- [GOAL OF THE EXERCISE]
Scan the records that follow, and whenever a line has the word "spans", copy it.

Records excerpted from a collection
▬▬▬▬▬▬▬▬▬▬

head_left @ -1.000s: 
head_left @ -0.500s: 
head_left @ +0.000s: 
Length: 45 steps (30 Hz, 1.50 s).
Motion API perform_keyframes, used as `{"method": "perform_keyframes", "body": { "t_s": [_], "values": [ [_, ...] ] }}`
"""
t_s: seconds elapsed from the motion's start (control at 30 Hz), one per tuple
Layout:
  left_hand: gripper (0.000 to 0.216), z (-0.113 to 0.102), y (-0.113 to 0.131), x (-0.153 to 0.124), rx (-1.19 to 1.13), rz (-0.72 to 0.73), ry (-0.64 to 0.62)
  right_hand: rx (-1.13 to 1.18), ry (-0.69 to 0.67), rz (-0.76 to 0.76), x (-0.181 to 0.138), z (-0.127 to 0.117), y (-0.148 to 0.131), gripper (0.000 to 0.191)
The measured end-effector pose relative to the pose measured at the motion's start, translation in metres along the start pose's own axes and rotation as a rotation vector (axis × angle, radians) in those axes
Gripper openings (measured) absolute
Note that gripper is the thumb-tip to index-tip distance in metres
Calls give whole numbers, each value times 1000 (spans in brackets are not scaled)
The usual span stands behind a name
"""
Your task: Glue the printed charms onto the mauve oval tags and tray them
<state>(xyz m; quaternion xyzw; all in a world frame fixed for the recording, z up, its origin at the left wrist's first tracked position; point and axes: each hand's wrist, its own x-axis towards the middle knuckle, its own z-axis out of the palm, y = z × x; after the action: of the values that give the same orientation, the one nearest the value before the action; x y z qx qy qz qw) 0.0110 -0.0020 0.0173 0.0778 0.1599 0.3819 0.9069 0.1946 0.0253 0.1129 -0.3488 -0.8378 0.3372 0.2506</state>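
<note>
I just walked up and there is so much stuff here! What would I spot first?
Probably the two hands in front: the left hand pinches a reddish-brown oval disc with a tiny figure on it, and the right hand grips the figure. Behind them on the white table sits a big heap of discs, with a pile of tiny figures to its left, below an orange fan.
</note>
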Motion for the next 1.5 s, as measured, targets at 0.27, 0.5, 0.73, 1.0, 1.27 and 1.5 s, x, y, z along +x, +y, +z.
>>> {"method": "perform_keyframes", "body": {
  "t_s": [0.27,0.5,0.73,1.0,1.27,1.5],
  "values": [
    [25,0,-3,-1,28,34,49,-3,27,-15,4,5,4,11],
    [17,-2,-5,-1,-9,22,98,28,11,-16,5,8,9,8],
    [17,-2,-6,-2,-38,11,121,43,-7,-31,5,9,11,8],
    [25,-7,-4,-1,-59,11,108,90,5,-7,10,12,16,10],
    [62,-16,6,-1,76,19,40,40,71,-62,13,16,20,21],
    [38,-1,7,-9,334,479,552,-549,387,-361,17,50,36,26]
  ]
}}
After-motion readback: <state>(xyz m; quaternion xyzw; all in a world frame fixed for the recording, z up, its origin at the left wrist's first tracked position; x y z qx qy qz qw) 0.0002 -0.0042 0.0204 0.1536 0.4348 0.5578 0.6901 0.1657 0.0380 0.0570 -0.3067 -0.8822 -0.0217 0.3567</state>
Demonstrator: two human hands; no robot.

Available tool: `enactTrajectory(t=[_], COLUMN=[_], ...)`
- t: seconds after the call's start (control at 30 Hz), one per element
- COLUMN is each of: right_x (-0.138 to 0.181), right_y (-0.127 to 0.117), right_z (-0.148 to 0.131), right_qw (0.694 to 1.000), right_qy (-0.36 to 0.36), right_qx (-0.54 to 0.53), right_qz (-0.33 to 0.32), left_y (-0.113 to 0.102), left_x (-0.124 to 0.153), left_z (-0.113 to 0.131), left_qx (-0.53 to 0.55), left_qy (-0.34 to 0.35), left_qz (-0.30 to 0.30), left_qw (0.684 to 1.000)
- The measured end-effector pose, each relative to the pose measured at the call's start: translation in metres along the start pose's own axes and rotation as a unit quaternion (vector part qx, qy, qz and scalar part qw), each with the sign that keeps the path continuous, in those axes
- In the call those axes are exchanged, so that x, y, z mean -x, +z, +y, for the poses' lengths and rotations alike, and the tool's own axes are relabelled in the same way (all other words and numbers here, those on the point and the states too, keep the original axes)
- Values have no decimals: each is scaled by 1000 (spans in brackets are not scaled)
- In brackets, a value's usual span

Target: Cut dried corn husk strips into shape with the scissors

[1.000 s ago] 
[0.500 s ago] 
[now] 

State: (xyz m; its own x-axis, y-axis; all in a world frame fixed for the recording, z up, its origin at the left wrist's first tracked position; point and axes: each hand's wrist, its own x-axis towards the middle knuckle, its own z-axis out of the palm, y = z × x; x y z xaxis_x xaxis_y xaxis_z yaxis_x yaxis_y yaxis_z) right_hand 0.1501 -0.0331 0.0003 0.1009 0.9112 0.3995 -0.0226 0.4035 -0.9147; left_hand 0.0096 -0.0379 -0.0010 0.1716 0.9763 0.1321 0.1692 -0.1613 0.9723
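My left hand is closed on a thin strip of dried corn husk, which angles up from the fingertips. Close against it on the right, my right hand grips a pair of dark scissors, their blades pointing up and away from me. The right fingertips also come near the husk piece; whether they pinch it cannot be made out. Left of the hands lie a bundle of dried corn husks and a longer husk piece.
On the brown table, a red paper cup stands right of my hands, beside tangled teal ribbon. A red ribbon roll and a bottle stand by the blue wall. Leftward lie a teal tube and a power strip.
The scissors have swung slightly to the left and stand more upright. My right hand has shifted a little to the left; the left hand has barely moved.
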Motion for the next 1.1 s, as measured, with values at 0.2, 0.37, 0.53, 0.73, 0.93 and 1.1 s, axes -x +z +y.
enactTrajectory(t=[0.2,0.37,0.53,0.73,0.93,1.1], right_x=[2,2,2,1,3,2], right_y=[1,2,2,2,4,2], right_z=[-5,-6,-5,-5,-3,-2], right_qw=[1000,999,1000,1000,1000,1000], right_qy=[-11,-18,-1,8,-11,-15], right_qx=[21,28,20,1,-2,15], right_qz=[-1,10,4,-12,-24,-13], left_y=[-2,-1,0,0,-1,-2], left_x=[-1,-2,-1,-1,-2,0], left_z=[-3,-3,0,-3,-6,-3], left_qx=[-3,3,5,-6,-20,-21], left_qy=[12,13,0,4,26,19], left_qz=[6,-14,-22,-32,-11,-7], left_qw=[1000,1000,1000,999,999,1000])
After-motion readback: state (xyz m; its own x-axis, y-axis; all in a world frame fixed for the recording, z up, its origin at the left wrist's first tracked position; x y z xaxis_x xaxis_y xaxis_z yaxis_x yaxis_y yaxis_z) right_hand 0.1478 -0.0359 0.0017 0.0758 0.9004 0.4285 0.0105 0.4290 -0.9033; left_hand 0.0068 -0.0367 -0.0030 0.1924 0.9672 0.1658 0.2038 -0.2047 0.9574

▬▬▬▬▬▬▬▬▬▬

- [RESPONSE FOR THIS EXERCISE]
Calls give whole numbers, each value times 1000 (spans in brackets are not scaled)
- Values have no decimals: each is scaled by 1000 (spans in brackets are not scaled)

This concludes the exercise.